ACTION ITEM: Of the lines in the data below, write out exactly those from the one holding "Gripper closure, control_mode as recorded" through the one holding "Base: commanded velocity", both included.

MATERIAL TO PROCESS:
______________________________

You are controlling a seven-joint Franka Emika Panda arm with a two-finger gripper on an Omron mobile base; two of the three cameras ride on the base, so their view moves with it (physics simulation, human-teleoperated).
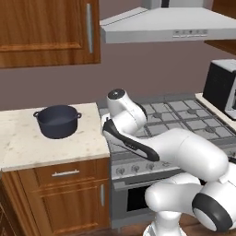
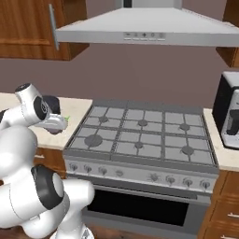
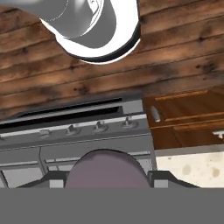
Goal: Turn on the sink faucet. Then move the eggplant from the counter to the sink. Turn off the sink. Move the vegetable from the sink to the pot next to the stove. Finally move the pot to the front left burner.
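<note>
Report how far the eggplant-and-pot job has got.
Looks done: the eggplant is picked up and sits between the fingers of the gripper, in front of the stove; the sink steps cannot be checked here. In hand: getting it to the pot, which looks empty on the counter. Left: drop it in, then set the pot on the front left burner.

A silver range hood (image 2: 144, 28) hangs on a plain mauve-brown wall (image 2: 140, 74), with brown wooden wall cabinets (image 1: 46, 30) to its left and a dark toaster oven (image 1: 223, 87) below its right end.
</note>
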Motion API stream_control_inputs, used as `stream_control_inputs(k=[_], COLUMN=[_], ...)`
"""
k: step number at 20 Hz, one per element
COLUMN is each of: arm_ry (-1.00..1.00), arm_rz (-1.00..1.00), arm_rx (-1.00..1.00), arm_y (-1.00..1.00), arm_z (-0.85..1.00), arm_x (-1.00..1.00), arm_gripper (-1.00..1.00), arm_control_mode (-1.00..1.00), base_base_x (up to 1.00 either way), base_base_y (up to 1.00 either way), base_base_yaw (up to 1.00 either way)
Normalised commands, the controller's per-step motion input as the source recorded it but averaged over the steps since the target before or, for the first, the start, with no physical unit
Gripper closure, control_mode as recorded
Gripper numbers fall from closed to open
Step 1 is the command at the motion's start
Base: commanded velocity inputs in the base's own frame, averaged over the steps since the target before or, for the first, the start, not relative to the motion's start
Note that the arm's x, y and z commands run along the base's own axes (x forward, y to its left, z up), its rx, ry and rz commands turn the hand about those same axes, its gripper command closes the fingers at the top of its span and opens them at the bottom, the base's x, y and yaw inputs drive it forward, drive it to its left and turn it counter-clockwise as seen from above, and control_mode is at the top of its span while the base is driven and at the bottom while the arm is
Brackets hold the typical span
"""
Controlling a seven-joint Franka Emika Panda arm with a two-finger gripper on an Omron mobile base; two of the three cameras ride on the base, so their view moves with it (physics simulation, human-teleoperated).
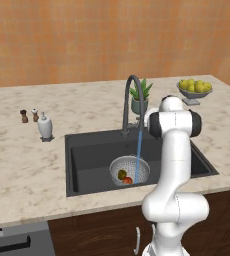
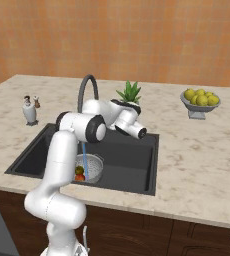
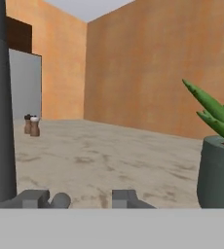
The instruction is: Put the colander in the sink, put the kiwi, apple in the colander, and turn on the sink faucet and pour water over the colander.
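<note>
We judge the colander [image 1: 130, 170] stiff, light metal, best taken by its rim; it sits in the sink [image 1: 87, 155] under the water [image 1: 139, 155], holding the kiwi [image 1: 122, 174] and apple [image 1: 128, 180], both firm, smooth and likely slippery wet. The faucet [image 1: 129, 102] lever is hidden behind the arm. In the hand view our fingers [image 3: 34, 198] stand apart and empty, low over the tabletop [image 3: 109, 160] beside a potted plant [image 3: 220, 165]; how wide, we cannot tell.

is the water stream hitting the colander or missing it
Touching. In the left base view the water drops from the sink faucet and ends inside the colander, beside the kiwi and apple.
</note>
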Motion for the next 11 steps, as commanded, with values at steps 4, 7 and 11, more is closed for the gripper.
stream_control_inputs(k=[4,7,11], arm_ry=[0.00,0.00,0.02], arm_rz=[0.00,0.00,0.00], arm_rx=[0.00,0.00,0.00], arm_y=[-0.62,-0.49,-0.24], arm_z=[-0.20,-0.09,-0.06], arm_x=[0.00,-0.01,-0.05], arm_gripper=[1.00,1.00,1.00], arm_control_mode=[-1.00,-1.00,-1.00], base_base_x=[0.00,0.00,0.00], base_base_y=[0.00,0.00,0.00], base_base_yaw=[0.00,0.00,0.00])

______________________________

PROBLEM SOLUTION:
Gripper closure, control_mode as recorded
Gripper numbers fall from closed to open
Step 1 is the command at the motion's start
Base: commanded velocity inputs in the base's own frame, averaged over the steps since the target before or, for the first, the start, not relative to the motion's start

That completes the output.